Доктор. Это очень просто, даже видно на глаз: когда из сосуда выливается вода, в него должен войти воздух, чтобы заполнить пустоту, а так как встречное движение воды и воздуха проходит через узкое горлышко, то воздух пробивается через толщу воды, и мы слышим булькание. Когда ваша милость станете пить из стеклянного графина, приглядитесь — и вы увидите, что пузырьки воздуха занимают место воды; они окажутся внутри сосуда, и ни один не выйдет наружу; а поскольку отверстие графина находится у вас во рту, то ясно, что эти пузырьки воздуха берутся из вашей ротовой полости и из других полостей вашего тела, выходят оттуда и заполняют пустоты в сосуде; и поэтому, когда вы пьете из графина, вам иногда не хватает дыхания: ведь воздух выходит из легких и остается в графине.
Герцог. Право, вот гораздо более здравая философия, чем давешние россказни про красноперок.
Доктор. Эта философия вызывает кое у кого возражения. Говорят, что у человека, пьющего из кувшина или бочонка, после питья всегда бывает отрыжка, а это значит, что в желудок попал лишний воздух.
Герцог. И что же можно на это ответить?
Доктор. Я не обязан отвечать на всякие благоглупости, потому что мои утверждения основаны на наблюдениях и показаниях чувств, а отрицать видимое глазом — значит идти против истины. Особенно хорошо видно, как вода и воздух меняются местами, когда у стеклянного сосуда длинный носик, закрученный в основании спиралью. Тогда при вытекании воды воздух входит в сосуд в виде как бы пузыря, окруженного прозрачной пленкой, и мы видим, как этот пузырь занимает место, освободившееся от воды. А если у кого бывает отрыжка, пусть сам выясняет, какая тому причина; моих доводов этим поколебать нельзя.
Герцог. Вполне с вами согласен. Скажу больше: у меня никогда не бывает отрыжки после питья из моих любимых кувшинчиков. Но вы должны настаивать на своем мнении и спорить с теми, кто не желает исповедовать истину.
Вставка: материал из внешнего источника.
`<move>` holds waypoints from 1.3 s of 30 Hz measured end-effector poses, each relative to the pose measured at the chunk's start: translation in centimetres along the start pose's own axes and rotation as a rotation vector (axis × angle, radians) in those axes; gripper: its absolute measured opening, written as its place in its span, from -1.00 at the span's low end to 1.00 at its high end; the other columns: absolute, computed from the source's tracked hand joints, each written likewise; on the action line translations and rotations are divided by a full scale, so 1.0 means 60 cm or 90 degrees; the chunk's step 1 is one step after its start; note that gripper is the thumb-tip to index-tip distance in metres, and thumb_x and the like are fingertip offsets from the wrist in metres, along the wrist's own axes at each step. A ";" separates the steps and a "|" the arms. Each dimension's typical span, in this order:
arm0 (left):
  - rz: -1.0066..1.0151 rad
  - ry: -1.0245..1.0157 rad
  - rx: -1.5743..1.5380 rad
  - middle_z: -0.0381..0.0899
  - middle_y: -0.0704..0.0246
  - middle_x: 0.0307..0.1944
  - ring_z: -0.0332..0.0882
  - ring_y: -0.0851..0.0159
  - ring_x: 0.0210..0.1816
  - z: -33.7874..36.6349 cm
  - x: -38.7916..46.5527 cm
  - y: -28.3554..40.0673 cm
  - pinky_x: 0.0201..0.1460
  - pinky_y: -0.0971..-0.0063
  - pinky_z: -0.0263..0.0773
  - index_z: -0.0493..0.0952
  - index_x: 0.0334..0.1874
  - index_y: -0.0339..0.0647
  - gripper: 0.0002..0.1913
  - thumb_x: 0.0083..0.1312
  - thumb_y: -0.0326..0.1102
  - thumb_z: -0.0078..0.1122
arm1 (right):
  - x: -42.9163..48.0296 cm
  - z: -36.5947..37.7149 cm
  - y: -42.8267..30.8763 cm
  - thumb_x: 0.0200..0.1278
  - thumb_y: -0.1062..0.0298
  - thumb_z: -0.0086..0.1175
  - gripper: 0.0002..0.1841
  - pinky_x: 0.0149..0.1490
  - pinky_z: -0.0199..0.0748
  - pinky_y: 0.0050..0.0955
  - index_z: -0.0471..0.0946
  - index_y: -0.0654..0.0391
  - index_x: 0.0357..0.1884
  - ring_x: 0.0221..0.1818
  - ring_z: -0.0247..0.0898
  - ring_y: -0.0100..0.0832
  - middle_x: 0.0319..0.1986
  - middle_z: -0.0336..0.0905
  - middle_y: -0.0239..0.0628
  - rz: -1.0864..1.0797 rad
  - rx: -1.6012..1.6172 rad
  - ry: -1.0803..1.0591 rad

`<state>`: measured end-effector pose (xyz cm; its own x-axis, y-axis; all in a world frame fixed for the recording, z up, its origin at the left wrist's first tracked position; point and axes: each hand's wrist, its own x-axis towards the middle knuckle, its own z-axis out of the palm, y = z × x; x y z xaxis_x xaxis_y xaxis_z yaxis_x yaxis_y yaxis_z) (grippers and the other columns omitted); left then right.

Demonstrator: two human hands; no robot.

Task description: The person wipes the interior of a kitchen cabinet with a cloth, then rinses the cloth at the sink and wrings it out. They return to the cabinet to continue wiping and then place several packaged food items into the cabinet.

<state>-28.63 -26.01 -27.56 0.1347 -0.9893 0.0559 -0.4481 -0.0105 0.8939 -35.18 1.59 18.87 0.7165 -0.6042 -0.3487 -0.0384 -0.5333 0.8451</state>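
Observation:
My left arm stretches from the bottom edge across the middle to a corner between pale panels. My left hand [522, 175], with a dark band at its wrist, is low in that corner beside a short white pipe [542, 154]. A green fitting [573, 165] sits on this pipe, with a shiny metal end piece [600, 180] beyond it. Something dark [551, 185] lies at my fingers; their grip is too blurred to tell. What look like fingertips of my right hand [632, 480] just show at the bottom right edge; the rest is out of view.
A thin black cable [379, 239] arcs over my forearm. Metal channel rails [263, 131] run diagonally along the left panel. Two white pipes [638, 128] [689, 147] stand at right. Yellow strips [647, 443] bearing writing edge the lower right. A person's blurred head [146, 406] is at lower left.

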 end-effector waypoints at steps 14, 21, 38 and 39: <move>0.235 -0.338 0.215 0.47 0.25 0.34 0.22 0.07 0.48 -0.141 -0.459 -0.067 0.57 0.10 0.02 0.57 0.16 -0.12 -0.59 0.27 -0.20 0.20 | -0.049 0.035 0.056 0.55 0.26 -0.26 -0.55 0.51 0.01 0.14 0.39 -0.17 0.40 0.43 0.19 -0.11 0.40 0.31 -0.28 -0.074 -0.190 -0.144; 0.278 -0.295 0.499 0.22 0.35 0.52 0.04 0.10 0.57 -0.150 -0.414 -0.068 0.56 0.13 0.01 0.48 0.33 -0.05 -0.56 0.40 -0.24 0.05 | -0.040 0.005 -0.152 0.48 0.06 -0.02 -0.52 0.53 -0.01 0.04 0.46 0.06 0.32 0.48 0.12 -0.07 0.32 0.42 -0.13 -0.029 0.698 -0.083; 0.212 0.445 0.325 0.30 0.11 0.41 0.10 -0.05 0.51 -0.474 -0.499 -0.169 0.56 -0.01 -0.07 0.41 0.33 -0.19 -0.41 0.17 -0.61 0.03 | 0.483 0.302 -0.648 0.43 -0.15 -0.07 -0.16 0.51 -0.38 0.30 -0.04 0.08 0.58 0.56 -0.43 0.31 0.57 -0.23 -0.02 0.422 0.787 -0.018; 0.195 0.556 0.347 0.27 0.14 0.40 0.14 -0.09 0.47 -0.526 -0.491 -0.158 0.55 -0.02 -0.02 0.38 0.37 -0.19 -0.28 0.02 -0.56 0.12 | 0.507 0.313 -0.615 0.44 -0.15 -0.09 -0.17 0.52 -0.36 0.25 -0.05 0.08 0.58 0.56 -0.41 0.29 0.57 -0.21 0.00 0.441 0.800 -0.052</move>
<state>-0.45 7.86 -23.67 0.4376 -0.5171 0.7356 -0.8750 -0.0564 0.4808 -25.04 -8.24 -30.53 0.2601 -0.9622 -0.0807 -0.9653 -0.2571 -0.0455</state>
Доктор. Скажу одно: как бы мы ни пили, даже очень медленно всасывая воду, воздух из желудка все равно должен выйти; но это может происходить заметно, а может происходить незаметно. Причина в том, что когда мы пьем мелкими глотками, то вода поступает в желудок постепенно, и воздух, чье место она занимает, тоже выходит постепенно. Когда же мы разом опоражниваем сосуд и пьем большими глотками, то происходит иное: верхняя часть желудка узкая, у некоторых это совсем тонкая трубка, и, когда вода поступает сразу в большом количестве, ее не пускает внутрь воздух, заполняющий желудок, а воздух не может выйти в рот, так как его не пускает вода. И тогда желудок должен растянуться, чтобы вместить и воду и воздух, и остается на некоторое время в таком расширенном виде. Нечто сходное имеет место, когда вы хотите сразу влить в бочку много воды: вода не идет, ибо ее не пускает находящийся в бочке воздух, а воздух не выходит, ибо его не пускает вода, закрывающая ему выход. Но если лить воду в бочку тонкой струей, то воздуху оставляется отверстие для выхода, а воде для входа. То же и с желудком. Когда вода и воздух оказываются одновременно в желудке, то силой своего давления она выталкивает воздух, да и желудок, непомерно растянутый, выбрасывает его наружу, — и вот вам отрыжка. Если же пить маленькими глотками, то воздух выйдет тихо, без всякого шума.